WHAT YOU HAVE TO DO — Repeat exactly the lines below that lie between the line with "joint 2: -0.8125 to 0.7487" and the line with "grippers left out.", counting both of those lines as part of the answer.

[Data excerpts]

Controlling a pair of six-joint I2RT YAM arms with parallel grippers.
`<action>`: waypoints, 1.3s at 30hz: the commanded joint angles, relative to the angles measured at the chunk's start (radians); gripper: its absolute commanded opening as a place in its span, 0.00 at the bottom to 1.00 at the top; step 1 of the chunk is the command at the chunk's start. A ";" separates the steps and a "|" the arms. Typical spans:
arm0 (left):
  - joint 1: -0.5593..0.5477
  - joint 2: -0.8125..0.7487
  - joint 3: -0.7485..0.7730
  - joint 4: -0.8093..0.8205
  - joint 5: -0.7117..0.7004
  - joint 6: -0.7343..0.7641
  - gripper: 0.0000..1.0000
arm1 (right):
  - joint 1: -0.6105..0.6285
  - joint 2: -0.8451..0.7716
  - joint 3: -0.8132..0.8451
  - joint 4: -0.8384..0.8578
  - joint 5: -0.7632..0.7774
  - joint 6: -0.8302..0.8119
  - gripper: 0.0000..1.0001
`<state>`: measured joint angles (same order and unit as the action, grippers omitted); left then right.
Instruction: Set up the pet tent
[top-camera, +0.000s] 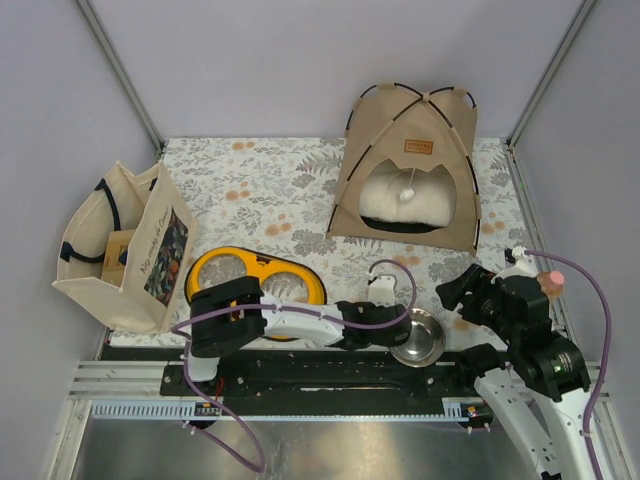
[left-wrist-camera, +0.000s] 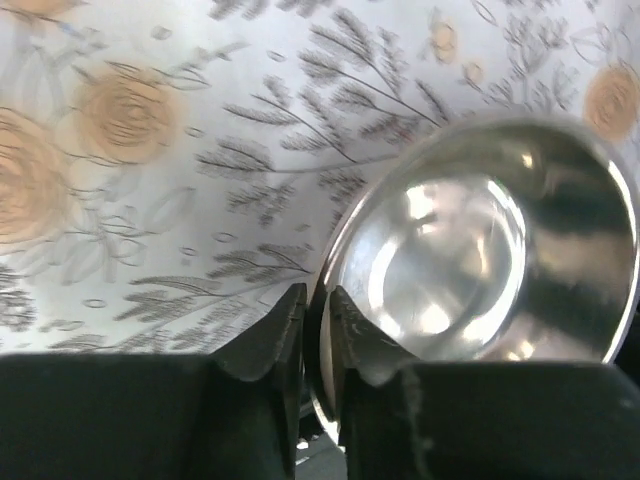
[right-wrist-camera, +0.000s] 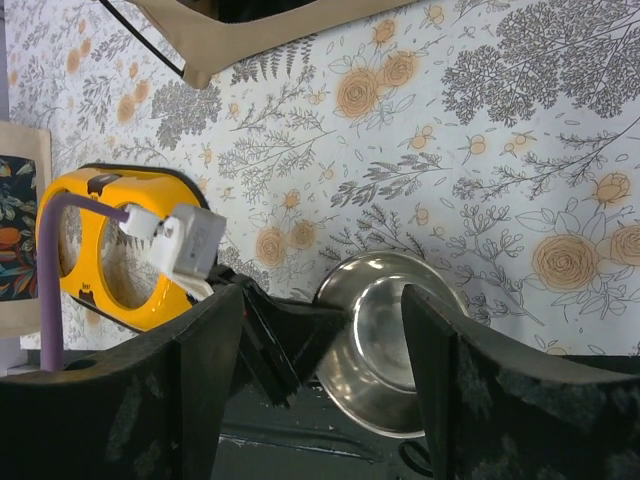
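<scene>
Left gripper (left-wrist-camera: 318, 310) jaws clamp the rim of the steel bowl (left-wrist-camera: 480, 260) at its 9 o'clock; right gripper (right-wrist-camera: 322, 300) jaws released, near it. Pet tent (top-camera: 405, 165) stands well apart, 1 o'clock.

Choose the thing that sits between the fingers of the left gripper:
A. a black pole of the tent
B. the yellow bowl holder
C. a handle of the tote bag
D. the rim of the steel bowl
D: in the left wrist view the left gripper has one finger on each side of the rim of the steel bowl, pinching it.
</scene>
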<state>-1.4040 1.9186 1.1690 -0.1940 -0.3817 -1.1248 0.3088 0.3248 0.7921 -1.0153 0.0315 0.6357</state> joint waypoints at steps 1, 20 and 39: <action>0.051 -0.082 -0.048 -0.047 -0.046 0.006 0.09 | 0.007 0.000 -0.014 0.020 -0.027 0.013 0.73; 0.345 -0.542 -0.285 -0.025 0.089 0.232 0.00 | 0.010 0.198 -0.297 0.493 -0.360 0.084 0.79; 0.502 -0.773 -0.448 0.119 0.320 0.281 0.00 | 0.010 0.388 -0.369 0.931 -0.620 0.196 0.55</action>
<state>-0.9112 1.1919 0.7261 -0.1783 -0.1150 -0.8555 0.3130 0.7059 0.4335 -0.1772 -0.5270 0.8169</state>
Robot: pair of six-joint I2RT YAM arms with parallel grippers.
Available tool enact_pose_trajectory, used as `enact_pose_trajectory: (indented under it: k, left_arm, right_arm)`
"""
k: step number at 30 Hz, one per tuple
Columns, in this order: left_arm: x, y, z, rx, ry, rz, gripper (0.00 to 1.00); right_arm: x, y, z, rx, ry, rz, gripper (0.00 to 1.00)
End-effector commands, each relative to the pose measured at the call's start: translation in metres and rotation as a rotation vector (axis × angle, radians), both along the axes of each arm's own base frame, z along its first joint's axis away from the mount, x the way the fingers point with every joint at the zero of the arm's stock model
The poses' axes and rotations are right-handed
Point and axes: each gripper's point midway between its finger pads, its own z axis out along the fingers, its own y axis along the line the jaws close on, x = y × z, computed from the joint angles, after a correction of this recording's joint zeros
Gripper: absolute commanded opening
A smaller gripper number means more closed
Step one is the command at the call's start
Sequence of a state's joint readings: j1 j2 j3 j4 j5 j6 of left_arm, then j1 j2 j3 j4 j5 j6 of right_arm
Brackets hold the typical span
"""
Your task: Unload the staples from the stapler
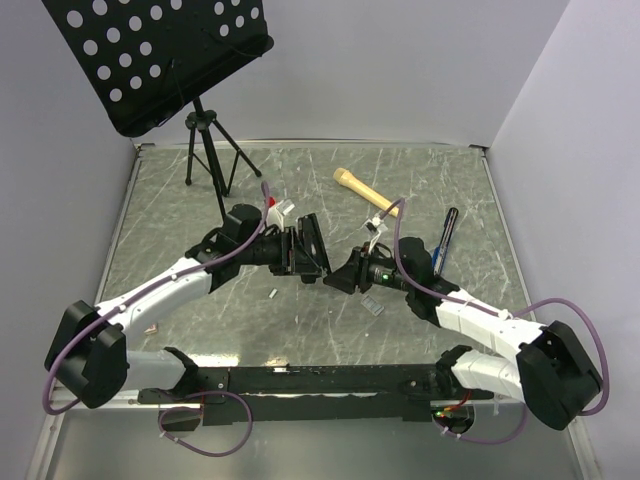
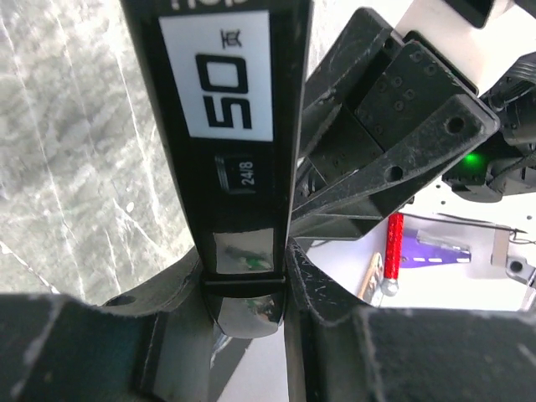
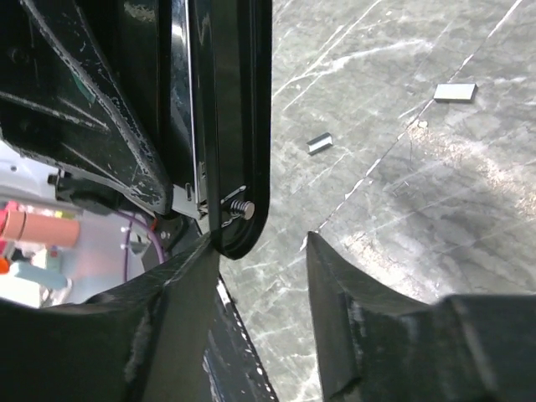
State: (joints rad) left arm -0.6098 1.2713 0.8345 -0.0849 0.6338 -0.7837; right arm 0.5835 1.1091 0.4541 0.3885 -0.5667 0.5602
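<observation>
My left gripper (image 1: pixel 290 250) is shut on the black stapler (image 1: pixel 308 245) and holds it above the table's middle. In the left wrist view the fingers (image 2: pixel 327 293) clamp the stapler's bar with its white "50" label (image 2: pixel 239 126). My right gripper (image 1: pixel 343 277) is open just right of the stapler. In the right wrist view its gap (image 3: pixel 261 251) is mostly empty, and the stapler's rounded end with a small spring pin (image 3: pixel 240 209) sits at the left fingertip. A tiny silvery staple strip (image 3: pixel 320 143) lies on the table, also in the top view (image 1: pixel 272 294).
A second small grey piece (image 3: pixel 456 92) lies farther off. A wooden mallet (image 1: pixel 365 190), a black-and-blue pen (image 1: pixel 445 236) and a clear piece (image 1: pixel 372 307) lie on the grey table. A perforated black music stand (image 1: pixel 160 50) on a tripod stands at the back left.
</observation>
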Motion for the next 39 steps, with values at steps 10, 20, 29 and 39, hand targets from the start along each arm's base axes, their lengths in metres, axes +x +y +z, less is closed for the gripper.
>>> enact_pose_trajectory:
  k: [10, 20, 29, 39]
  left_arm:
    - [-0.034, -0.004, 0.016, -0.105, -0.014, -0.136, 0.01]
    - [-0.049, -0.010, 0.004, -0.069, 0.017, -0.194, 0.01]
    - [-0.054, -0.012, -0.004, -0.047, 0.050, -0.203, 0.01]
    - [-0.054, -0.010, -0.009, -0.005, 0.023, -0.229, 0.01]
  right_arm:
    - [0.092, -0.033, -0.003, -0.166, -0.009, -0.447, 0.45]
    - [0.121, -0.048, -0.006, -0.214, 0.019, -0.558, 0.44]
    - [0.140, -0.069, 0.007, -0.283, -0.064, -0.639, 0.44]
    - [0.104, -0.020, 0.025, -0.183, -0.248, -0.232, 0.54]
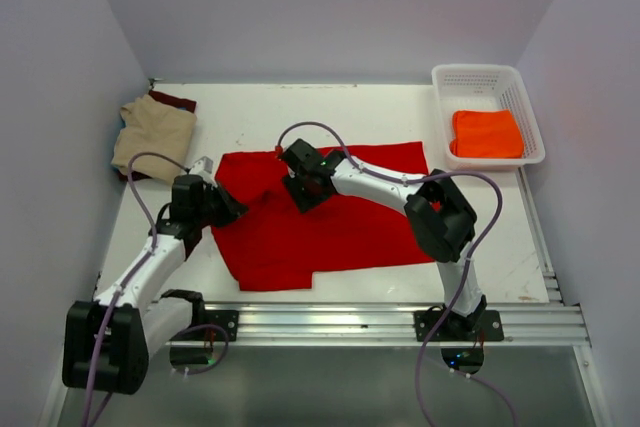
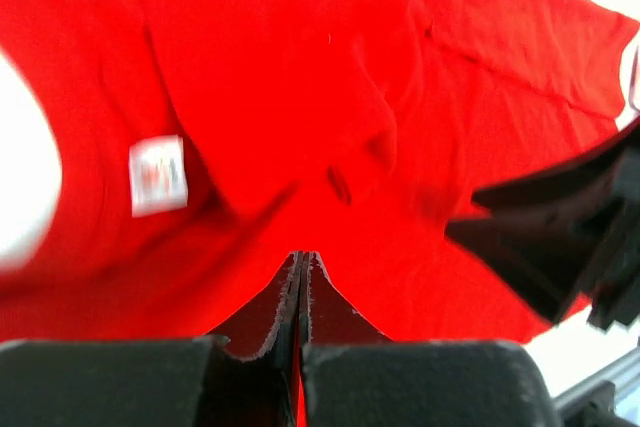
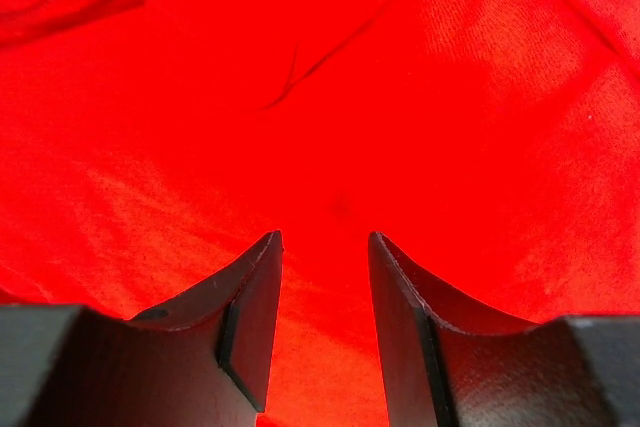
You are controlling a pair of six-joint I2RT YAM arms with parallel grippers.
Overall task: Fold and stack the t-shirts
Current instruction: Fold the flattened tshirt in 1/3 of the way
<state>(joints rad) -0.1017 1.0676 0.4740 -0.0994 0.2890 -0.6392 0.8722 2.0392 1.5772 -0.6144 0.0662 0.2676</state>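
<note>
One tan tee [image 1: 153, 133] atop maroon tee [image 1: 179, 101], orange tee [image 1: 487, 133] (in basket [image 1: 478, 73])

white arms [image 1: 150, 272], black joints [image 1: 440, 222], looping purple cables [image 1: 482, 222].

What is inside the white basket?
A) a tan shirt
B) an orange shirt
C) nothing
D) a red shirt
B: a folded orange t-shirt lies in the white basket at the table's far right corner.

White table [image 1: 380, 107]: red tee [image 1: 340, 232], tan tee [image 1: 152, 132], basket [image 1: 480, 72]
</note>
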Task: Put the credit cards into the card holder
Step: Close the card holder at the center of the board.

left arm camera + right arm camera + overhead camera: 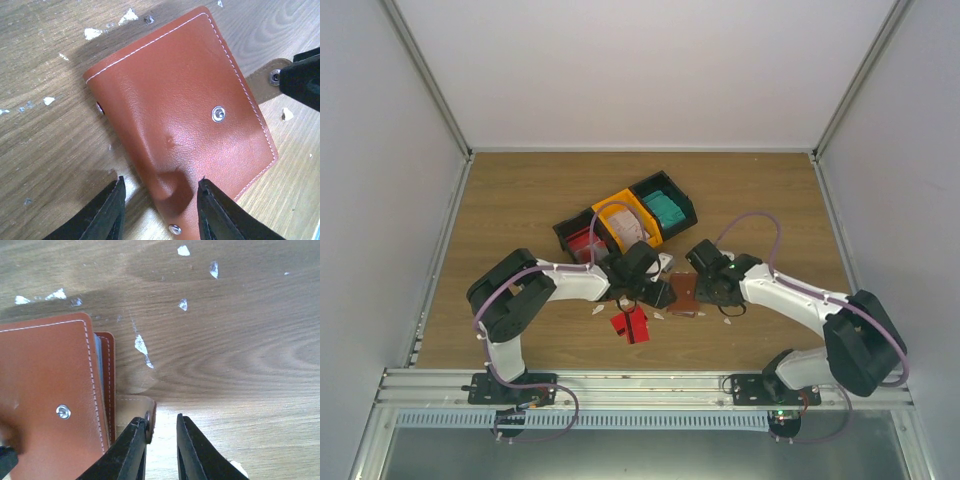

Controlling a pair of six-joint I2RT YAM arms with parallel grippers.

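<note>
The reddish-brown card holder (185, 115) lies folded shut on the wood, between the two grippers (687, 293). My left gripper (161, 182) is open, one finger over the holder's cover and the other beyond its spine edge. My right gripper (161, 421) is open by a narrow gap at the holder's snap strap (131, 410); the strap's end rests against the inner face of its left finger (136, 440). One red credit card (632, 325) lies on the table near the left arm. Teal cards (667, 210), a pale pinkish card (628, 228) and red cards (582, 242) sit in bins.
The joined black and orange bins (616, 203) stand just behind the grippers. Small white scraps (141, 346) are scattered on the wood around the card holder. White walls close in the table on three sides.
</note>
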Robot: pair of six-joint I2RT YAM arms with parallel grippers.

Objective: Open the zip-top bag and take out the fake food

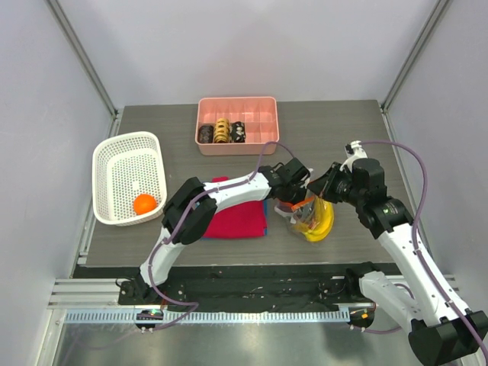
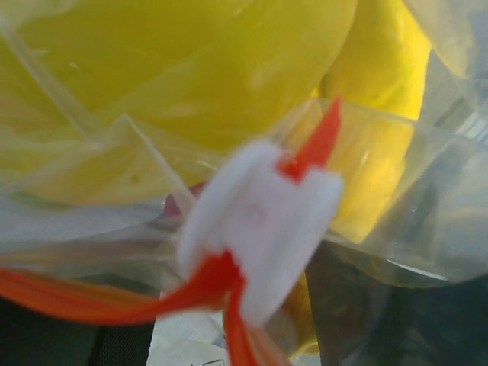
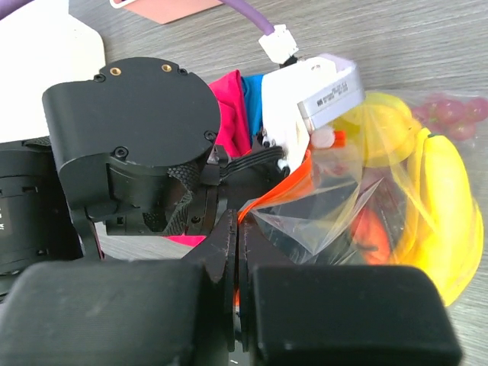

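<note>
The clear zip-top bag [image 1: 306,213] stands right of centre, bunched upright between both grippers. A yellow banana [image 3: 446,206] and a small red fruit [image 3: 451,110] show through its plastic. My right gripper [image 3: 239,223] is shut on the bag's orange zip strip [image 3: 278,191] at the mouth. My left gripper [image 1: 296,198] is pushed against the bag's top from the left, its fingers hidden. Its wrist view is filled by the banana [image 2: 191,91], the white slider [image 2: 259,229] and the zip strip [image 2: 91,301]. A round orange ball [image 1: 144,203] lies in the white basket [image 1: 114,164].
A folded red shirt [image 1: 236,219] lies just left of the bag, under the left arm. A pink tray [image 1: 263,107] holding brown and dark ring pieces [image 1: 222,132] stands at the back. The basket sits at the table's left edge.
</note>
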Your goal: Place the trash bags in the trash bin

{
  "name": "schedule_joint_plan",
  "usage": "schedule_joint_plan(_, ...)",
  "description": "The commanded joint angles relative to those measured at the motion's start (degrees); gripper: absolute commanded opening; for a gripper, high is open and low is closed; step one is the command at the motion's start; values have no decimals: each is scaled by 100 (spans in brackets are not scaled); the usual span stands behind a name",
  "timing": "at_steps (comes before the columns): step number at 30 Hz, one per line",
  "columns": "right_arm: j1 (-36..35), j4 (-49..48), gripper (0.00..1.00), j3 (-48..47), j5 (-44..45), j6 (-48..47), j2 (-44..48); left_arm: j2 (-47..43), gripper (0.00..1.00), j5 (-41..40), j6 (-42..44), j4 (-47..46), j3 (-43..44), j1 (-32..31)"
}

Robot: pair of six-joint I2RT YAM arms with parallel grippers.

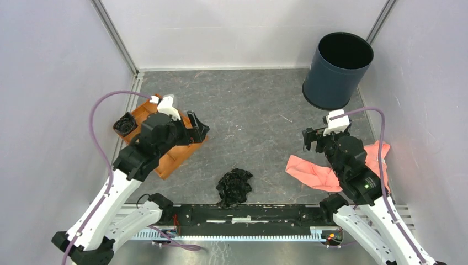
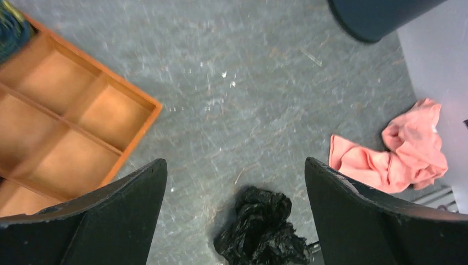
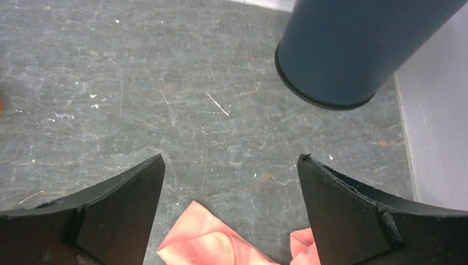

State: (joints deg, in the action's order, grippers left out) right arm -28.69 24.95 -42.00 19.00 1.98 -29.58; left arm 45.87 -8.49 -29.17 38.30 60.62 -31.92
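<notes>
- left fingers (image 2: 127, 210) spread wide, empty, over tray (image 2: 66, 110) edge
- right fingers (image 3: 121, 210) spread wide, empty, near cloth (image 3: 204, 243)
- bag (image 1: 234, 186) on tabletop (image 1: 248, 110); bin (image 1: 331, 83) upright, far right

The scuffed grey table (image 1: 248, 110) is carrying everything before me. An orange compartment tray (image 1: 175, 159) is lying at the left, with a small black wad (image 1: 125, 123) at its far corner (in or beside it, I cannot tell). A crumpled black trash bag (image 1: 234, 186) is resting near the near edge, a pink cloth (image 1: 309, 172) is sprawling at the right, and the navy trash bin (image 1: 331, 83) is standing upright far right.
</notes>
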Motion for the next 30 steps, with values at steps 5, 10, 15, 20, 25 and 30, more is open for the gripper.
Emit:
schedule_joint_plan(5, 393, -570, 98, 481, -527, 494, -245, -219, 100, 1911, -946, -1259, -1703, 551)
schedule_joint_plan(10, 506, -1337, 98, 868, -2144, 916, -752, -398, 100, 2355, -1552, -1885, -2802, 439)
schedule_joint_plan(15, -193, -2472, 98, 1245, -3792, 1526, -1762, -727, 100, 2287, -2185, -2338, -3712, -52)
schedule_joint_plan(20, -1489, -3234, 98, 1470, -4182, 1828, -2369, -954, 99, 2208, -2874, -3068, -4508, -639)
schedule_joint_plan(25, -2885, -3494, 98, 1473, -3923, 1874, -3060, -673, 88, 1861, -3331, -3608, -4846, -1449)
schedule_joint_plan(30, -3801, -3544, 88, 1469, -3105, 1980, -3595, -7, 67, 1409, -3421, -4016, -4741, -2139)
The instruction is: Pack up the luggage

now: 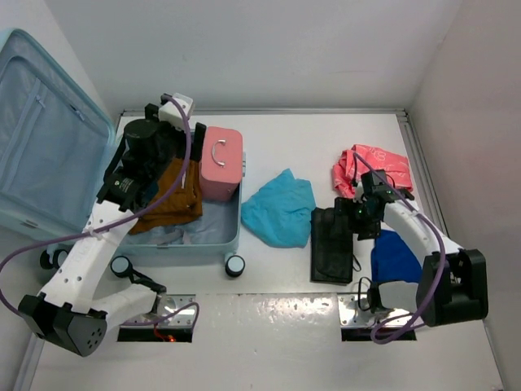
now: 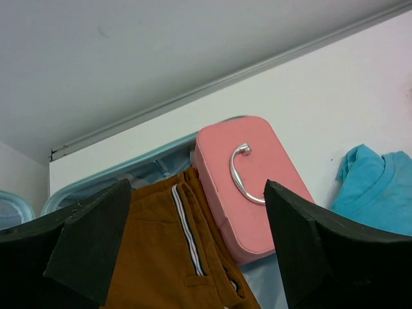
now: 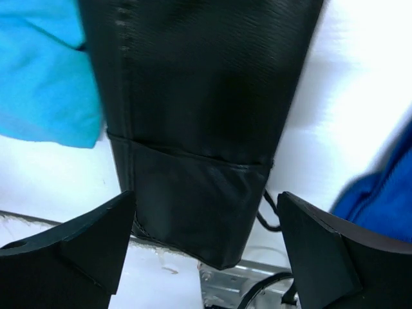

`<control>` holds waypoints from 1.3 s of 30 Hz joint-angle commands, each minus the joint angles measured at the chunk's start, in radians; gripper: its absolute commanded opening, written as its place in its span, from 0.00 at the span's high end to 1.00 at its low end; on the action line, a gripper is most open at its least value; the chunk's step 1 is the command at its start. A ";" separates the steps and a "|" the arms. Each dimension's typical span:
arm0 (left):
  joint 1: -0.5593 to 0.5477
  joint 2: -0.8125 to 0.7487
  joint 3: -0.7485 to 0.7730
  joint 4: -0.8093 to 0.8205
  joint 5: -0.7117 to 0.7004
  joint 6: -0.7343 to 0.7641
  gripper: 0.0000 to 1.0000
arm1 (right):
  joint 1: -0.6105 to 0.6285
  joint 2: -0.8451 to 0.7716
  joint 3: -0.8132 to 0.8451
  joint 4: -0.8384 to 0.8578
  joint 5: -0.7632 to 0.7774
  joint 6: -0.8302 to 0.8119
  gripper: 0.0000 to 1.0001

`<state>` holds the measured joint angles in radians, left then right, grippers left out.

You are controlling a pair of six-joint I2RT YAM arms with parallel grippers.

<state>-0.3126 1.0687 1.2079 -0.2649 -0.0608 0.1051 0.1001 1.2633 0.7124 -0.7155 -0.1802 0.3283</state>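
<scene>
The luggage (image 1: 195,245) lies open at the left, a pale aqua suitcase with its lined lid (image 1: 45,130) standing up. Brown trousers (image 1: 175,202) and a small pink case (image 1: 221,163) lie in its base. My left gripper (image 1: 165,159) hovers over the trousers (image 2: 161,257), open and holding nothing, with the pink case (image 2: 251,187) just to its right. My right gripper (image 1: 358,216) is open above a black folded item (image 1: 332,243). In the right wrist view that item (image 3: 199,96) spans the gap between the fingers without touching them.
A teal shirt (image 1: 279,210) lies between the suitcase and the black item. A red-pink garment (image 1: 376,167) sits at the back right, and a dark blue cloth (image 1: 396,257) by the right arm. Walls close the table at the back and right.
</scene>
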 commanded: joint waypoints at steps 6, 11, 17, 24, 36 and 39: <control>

WRITTEN REPLY —
  joint 2: -0.8125 to 0.7487
  joint 3: -0.7485 to 0.7730
  joint 4: -0.8093 to 0.8205
  joint 5: -0.7117 to 0.7004
  joint 6: -0.7343 to 0.7641
  gripper: 0.0000 to 1.0000
arm1 (right):
  joint 1: -0.6105 to 0.6285
  joint 2: -0.8451 to 0.7716
  joint 3: -0.8132 to 0.8451
  joint 4: -0.8384 to 0.8578
  joint 5: -0.7632 to 0.7774
  joint 6: -0.8302 to 0.8119
  gripper: 0.0000 to 1.0001

`<state>` holds the measured joint angles in radians, left then right, grippers left out.

Here the answer is complete.